--- Task details ---
Please give again, word for word, each line that falls between the line with "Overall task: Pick" and the end of the data, inclusive.
┌──
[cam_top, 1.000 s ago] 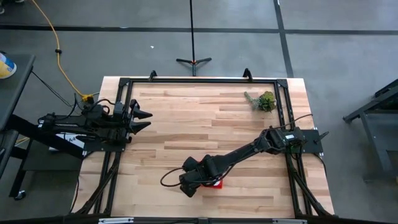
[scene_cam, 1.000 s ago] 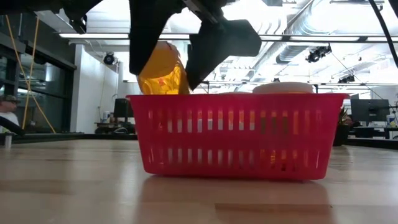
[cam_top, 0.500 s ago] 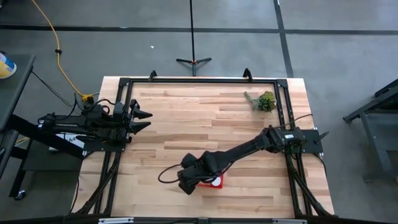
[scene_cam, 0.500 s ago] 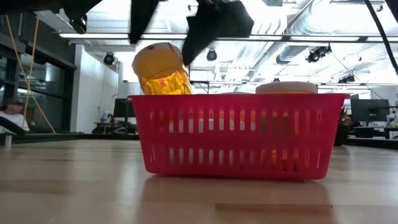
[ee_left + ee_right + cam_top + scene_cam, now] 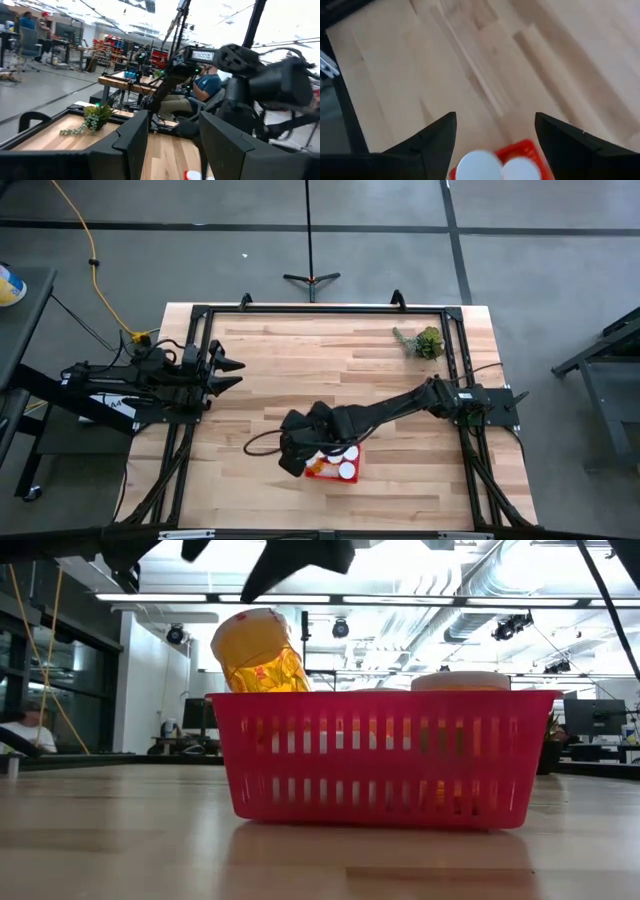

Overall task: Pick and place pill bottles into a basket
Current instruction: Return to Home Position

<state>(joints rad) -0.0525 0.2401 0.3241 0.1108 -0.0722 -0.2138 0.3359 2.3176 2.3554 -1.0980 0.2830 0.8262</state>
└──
--- Output of the exercise ---
Overall task: Pick and place pill bottles into a basket
Current instruction: Return to Home Position

<state>(joints rad) -0.0525 0.2401 0.3241 0.1108 -0.0722 -0.2138 0.3359 2.3176 2.3554 -1.0980 0.2830 0.8262</state>

Nothing else belongs to this exercise.